Team:Strasbourg/Description

iGEM

Project Inspiration



Looks delicious, right? Unfortunately,
1 to 3% of people would face a severe
reaction if they ate those deserts.
The cause? The presence of peanuts,
which is often invisible in many meals.

We all know people who refuse to taste a cake or who are stressed when eating out because of allergies. They have to rely on labels and waiters to avoid allergic reactions, but sometimes it is not enough. We wanted to offer them a simple and reliable test to remove this stress from their shoulders.

The first problem we faced was to find a receptor capable of recognizing an allergen in a specific and quickly interchangeable way in order to be able to detect a wide range of allergens. The second one was to identify a signal transduction pathway capable of transmitting information about the presence of the allergen and converting it into an analyzable signal.

As Strasbourg is a research center on RNA, we were prone to work with this molecule, and, thanks to Jorg Hartig, we realized that aptazymes fulfilled our conditions. These small RNAs allow the specific recognition of an increasing number of molecules and possess an auto-catalyzing domain. We still needed a platform to visualize the interaction ligand/aptamer.



Project Description

AptaTest is based on a triple hybrid system implemented in E. coli. Flexibility is provided thanks to an aptazyme which can be interchanged for specific allergens.

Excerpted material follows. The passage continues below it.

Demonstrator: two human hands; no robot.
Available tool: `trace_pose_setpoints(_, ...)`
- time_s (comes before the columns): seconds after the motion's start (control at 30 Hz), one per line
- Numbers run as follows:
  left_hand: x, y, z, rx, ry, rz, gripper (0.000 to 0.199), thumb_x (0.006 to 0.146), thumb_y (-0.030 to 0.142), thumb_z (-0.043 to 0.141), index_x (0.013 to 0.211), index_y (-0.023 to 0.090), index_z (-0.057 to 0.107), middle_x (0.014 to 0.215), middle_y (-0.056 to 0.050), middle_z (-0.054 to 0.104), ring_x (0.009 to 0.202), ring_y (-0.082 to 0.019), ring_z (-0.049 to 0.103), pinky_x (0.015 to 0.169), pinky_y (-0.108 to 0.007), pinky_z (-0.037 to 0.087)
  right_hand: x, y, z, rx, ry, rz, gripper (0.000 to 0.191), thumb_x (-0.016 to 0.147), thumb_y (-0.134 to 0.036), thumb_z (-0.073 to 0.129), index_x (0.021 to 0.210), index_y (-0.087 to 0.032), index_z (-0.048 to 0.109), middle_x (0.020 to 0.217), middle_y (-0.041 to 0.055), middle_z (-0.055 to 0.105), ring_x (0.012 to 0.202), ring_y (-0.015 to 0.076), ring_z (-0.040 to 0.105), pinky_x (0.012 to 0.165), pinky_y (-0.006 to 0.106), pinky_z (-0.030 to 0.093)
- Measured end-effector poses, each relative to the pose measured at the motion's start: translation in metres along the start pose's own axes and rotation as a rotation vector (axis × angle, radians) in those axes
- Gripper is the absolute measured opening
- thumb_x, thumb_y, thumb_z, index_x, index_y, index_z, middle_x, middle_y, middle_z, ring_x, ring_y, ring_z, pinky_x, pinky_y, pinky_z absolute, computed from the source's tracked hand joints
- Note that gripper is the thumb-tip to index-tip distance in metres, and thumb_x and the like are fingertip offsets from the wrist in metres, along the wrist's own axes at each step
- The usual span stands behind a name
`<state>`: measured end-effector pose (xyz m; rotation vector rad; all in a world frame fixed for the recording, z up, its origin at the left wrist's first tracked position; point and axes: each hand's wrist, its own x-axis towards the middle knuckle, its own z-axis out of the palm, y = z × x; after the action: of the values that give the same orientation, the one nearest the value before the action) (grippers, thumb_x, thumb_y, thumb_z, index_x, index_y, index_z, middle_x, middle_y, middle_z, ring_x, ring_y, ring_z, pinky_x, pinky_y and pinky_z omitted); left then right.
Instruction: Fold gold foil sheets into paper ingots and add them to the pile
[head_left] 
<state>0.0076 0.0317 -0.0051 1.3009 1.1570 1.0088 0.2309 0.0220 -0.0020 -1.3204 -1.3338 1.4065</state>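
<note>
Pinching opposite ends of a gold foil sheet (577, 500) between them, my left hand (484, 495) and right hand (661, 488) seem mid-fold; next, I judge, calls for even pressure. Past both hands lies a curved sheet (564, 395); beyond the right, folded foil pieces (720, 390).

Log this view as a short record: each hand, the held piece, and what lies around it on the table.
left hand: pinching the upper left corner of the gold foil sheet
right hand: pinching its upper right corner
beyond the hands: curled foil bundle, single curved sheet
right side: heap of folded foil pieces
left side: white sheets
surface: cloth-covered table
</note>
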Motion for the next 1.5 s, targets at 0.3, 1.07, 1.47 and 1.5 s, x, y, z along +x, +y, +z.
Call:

We designed two constructs to be able to select the best one. In both, an aptazyme links an MS2 protein to a PP7 protein.

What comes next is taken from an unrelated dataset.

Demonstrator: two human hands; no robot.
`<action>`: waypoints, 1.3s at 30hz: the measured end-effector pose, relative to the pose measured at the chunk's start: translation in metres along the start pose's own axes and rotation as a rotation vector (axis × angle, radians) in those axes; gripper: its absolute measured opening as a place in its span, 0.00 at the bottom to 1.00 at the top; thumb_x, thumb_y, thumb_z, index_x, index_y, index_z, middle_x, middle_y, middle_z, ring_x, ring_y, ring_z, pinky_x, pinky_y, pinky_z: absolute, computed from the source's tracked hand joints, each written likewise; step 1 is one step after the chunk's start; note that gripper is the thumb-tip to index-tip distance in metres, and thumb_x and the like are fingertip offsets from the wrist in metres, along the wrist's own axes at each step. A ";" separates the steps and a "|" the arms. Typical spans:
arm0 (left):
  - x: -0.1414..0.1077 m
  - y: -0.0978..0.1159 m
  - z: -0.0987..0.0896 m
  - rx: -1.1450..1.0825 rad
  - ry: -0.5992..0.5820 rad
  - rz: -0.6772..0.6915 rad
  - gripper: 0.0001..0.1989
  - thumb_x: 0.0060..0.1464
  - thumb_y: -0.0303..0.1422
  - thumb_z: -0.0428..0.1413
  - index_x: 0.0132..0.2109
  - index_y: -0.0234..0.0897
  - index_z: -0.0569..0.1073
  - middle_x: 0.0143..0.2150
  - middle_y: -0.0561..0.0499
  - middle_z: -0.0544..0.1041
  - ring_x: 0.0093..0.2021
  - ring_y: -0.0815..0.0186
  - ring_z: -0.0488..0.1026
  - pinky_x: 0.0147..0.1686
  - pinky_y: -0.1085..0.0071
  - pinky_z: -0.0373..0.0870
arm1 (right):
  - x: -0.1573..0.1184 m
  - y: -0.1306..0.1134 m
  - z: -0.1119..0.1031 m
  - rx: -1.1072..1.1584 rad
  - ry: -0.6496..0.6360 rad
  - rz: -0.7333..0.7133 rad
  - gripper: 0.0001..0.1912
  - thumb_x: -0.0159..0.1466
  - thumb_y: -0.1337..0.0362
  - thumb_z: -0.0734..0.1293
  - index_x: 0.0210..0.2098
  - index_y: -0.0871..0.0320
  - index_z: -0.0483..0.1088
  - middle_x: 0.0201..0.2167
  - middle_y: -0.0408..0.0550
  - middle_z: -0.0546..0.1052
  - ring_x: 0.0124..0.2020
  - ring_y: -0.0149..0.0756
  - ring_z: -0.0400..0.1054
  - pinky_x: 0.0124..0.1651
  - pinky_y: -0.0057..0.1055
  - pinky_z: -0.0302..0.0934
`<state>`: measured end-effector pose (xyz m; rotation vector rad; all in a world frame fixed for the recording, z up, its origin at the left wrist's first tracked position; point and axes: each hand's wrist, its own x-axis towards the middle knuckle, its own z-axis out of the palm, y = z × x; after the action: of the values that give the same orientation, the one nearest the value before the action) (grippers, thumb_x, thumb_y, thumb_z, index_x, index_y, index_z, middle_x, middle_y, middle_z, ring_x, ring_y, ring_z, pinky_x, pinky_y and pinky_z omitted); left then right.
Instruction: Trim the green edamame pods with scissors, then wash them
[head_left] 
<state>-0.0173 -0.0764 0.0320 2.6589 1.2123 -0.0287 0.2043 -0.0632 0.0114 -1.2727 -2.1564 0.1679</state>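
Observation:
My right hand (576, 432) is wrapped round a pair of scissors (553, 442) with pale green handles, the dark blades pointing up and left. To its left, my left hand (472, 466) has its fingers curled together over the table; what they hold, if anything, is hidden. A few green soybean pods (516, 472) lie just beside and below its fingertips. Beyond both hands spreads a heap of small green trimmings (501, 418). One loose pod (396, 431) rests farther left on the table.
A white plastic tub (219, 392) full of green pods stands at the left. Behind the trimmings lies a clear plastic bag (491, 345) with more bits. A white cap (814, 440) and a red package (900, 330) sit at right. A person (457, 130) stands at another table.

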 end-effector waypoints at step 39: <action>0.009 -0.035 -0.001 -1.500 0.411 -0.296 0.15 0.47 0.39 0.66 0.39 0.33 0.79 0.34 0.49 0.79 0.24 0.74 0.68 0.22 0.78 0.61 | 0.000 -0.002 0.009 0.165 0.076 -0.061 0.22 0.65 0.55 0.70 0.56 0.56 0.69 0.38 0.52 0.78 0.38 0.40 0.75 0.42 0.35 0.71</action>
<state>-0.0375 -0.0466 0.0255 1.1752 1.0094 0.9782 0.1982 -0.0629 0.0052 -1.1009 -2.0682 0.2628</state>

In the first construct, MS2 is linked to a domain recognizing a promoter upstream of a reporter gene repressor whereas PP7 is linked to the RNA polymerase, thus recruiting it. If the allergen is present in the food, the aptazyme will undergo cleavage which will block the RNA polymerase recruitment.

In the second construct, MS2 and PP7 are linked to LexA DNA binding domains which themselves bind to a LexA operator. When both are linked to the operator, it inhibits the transcription of a reporter gene. When the aptazyme is cleaved, it deactivates this repression, allowing the expression of the reporter.

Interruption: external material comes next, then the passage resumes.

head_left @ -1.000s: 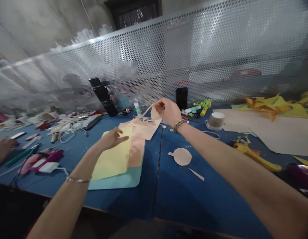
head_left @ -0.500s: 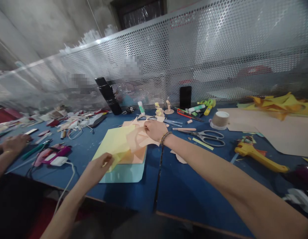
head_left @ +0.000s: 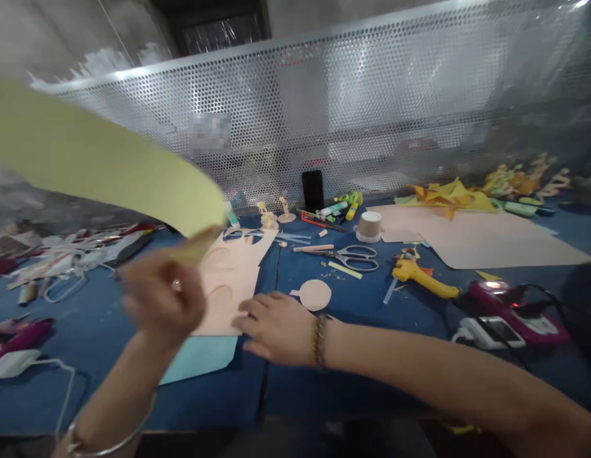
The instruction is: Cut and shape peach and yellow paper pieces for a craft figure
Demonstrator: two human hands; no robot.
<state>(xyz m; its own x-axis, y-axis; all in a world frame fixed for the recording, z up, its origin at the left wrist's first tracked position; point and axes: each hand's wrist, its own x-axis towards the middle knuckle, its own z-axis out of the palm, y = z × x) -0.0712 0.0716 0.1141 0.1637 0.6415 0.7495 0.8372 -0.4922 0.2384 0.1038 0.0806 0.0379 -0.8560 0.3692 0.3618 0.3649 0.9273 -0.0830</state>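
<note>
My left hand (head_left: 166, 289), blurred, is closed on a corner of a yellow sheet of paper (head_left: 109, 172), which is raised and sweeps across the upper left. My right hand (head_left: 280, 327) lies palm down with its fingers stretched out. Its fingertips reach the right edge of peach paper (head_left: 242, 264) that has several cut-out holes. Under that paper, a light blue sheet (head_left: 204, 355) shows at the front. A peach paper circle with a small tab (head_left: 315, 295) lies just beyond my right hand.
Grey-handled scissors (head_left: 357, 257), a yellow glue gun (head_left: 424, 278) and a small cup-like roll (head_left: 369, 226) lie to the right. Behind them a phone (head_left: 313, 189) leans on the perforated metal screen (head_left: 352, 108). A purple power strip (head_left: 519, 312) sits far right; a white cable (head_left: 69, 381) runs left.
The yellow sheet has risen from the stack in my left hand, uncovering the peach paper. My right hand has let go of the cut peach paper and moved down to its right edge. The view has shifted right.
</note>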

We established a proof-of-concept and a prototype that are presented in the other tabs. We hope that AptaTest will improve allergic people life and that they will be able to eat as much cake as they want without any severe reaction!



References

  1. Berry, K. E., Hochschild, A. 2018. A bacterial three-hybrid assay detects Escherichia coli Hfq-sRNA interactions in vivo. Nucleic Acids Research 46.
  2. Daines, D. A., Granger-Schnarr, M., Dimitrova, M., Silver, R. P. 2002. Use of LexA-based system to identify protein-protein interactions in vivo. Methods Enzymol 358:153–161.
  3. Daines, D. A., Silver, R. P. 2000. Evidence for multimerization of Neu proteins involved in polysialic acid synthesis in Escherichia coli K1 using improved LexA-based vectors. J Bacteriol 182:5267–5270.
  4. Felletti, M., Stifel, J., Wurmthaler, L. A., Geiger, S., Hartig, J. S. 2016. Twister ribozymes as highly versatile expression platforms for artificial riboswitches. Nature Communications 7.
  5. Stifel, J., Spöring, M., Hartig, J. S. 2019. Expanding the toolbox of synthetic riboswitches with guanine-dependent aptazymes. Synthetic Biology 4.